Ben yine ‘cibilliyet’ sözcüğüne siyaseten yüklenmiş göreve geri döneyim.
Hele önüne bir de ‘cinsini’ sözcüğü eklenince bir anda ortamı daha da ‘gerginleştiriyor’ değil mi? Cumhurbaşkanı Erdoğan’ın daha önceleri de bu sözcüğü kullandığını anımsıyorum. Her kullandığında arzu ettiği etkiyi görmüş olsa gerek kullanmayı sürdürüyor … Yıllardır kullandığı bu dilden bir türlü vazgeçemiyor.
Siyasetin dünyasında, iktidar ile muhalefet ilişkisinde ‘tatlı dil’ diye bir umudumuz var mı, kaldı mı?
Yok. Kesinlikle kalmadı …
Bu denli gerilimin toplumun akıl ve ruh sağlığı bakımından çok büyük sorun olduğunu, oluşturduğunu kabul etmeyen var mı? “Böyle iyi, çok iyi” diyen?
Ne gerek var diye düşünüyorsunuz zaman zaman … İktidar-muhalefet ilişkisinde bu denli -adeta kanlı bıçaklı- sert, acımasız, orantısız, ayarsız, saygısız bir dil kullanılmasına ne gerek var?
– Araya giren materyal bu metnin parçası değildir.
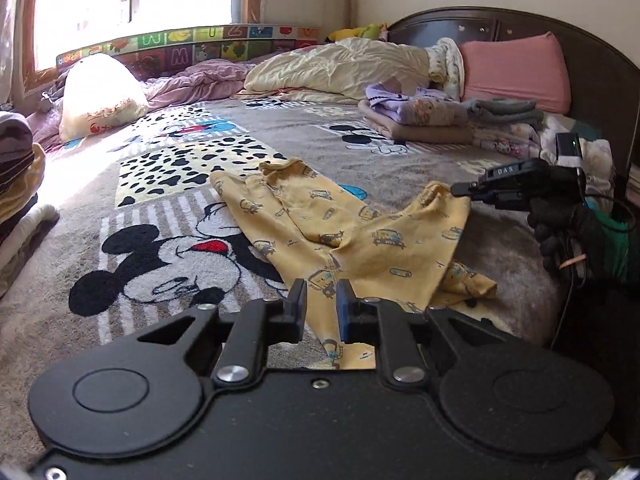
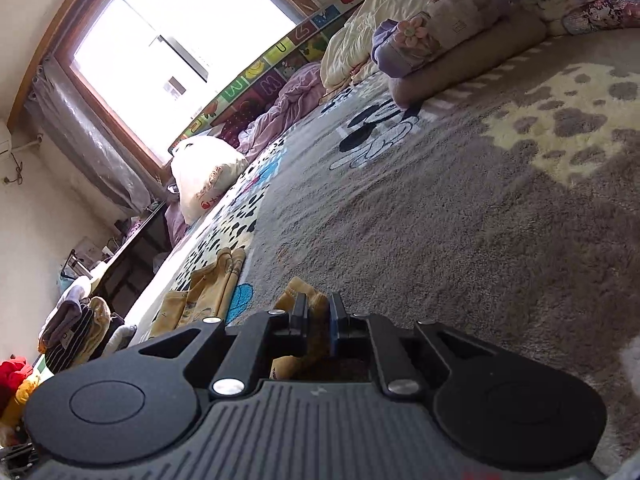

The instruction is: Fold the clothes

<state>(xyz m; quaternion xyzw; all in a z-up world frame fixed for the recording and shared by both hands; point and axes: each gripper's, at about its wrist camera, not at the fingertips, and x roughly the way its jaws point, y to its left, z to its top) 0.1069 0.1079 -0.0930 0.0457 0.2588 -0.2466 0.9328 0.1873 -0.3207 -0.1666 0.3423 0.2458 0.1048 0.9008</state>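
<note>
From my left wrist view, my left hand-held gripper (image 1: 322,300) hovers narrowly parted, empty, above the yellow pants (image 1: 344,236) crumpled on the bed (image 1: 400,148), while from my right wrist view my right hand-held gripper (image 2: 319,312) pinches their waistband, which could slip free if I tug unevenly.

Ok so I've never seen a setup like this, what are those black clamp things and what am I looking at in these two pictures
They are two hand-held grippers, each carrying a camera that looks along its fingers. One picture comes from the left gripper, whose jaws stand slightly apart over a yellow printed garment lying on a cartoon-mouse blanket on a bed. That view also shows the right gripper, held by a gloved hand, pinching the garment's far edge. The tilted picture is the right gripper's own view, yellow cloth between its fingers. Folded clothes sit near a pink pillow.
</note>
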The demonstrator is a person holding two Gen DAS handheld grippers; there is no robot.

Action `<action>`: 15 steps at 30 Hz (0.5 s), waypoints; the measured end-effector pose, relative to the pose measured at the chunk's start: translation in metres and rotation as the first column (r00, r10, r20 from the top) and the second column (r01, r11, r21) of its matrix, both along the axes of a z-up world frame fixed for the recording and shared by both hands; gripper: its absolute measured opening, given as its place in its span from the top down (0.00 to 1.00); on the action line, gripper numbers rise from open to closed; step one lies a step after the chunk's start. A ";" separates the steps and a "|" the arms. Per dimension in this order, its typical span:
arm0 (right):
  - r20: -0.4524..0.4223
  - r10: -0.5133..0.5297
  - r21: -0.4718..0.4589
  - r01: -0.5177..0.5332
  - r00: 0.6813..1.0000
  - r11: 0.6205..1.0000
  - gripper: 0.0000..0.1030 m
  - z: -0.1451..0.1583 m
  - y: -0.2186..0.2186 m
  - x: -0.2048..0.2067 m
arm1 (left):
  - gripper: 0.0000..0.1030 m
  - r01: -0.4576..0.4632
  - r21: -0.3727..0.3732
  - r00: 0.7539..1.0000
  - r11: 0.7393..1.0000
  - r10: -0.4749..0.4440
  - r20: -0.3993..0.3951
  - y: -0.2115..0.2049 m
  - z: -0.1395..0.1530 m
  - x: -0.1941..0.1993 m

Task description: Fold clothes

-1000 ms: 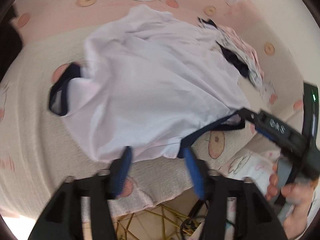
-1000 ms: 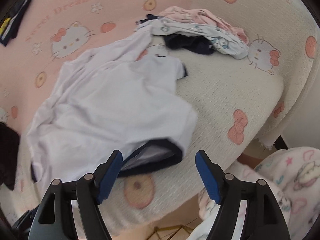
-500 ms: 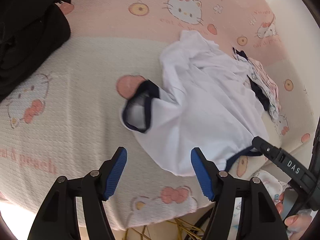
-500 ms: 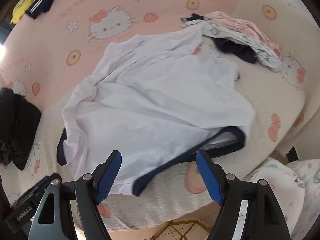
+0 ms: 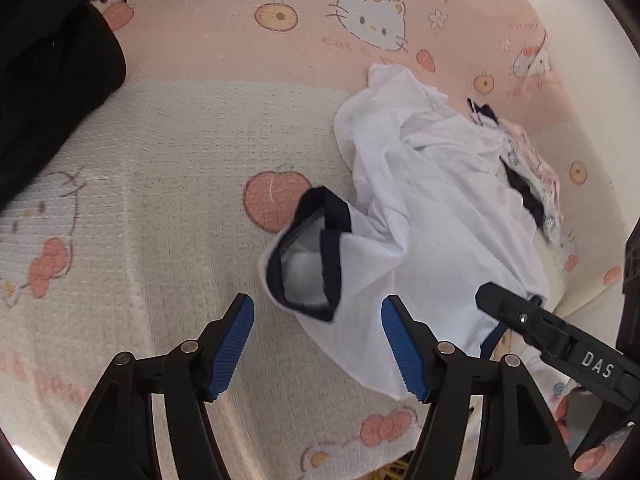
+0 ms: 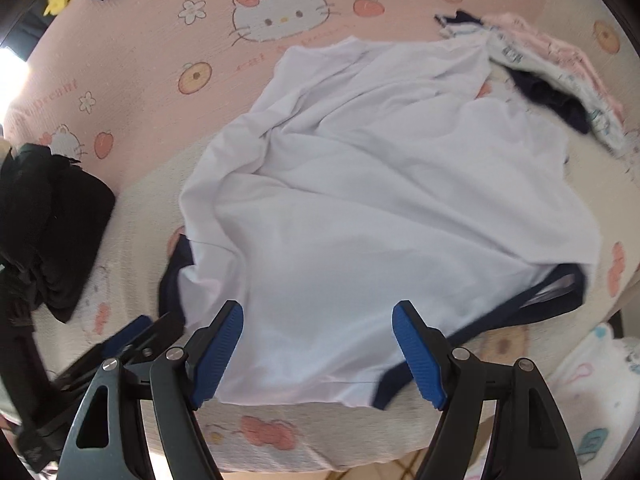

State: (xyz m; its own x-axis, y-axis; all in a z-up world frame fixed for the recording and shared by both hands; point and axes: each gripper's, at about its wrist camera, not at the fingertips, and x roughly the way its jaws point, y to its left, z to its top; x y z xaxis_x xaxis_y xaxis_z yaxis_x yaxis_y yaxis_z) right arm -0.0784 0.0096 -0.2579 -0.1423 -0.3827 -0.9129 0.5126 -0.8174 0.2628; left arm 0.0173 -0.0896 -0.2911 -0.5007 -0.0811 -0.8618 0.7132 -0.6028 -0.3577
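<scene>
A crumpled white T-shirt [image 6: 380, 200] with navy trim lies on a pink and cream cartoon-cat blanket [image 5: 168, 168]. One navy-edged sleeve opening [image 5: 308, 264] gapes just beyond my left gripper [image 5: 318, 352], which hangs open above it with nothing between its blue pads. My right gripper [image 6: 318, 354] stands open over the shirt's near hem, a navy-trimmed edge [image 6: 520, 316] to its right. The right gripper's finger [image 5: 532, 324] reaches into the left wrist view from the right. The left gripper [image 6: 132, 340] shows blurred at lower left of the right wrist view.
A heap of black clothing [image 6: 48, 236] lies at the left. A small pile of pink, patterned and navy garments [image 6: 560, 88] sits beyond the shirt at the right. The blanket's front edge drops off near the grippers. A hand [image 5: 592, 436] holds the right gripper.
Both grippers have moved left along the front edge. The left one, earlier at the shirt's hem, now hangs by the left sleeve. The right one now faces the middle of the hem.
</scene>
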 end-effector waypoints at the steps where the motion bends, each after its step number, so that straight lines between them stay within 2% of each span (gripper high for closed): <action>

Elbette bunun, iktidar açısından, bir tür oy toplama yolu-yöntemi olarak ‘muhalefetle tek ilişki biçimi’ olduğuna ben de kendimce yıllarcadır dikkat çekiyorum. Bu durumdan duyduğum hoşnutsuzluğu dile getirmeye çalışıyorum. Bu konu birçok kereler dile gündeme getirildiği halde olmuyor, olamıyor, bir türlü ‘geri adım’ atılmıyor. Dolayısıyla gerilimin düşürülebilmesi için herhangi bir çare bulunamıyor. Buna bağlı olarak da, içinde bulunduğumuz çok olumsuz koşullarda yaşanan sorunların neredeyse tümü kabul edilmiyor, reddediliyor, yok sayılıyor. Muhalefete yönelik suçlayıcı, ötekileştiren, yıkıcı bir söylem egemen kılınmış durumda …
Yıllarımız böyle böyle geçip gidiyor, ülkemizin kayıpları büyüyor, etkisizleşen, güçsüzleşen, sararıp solan sevgili demokrasimizin tüm çıkış kapıları yüzüne yüzüne kapatılıyor! Hayat damarları kesiliyor adeta …
Yeni yılda da ona nefes aldıracak gelişmeler sağlanmaya, oluşturulmaya çalışılacak ısrarla.
Dilimizin güzel sözcüklerinin siyaseten eziyet edilmeden kullanılması da bu ‘nefes açıcı çalışmalar’ın önemli bir unsuru olarak görülmeli diye düşünüyorum … Elbette bunu ‘iktidar sözcüleri’nden beklemiyorum.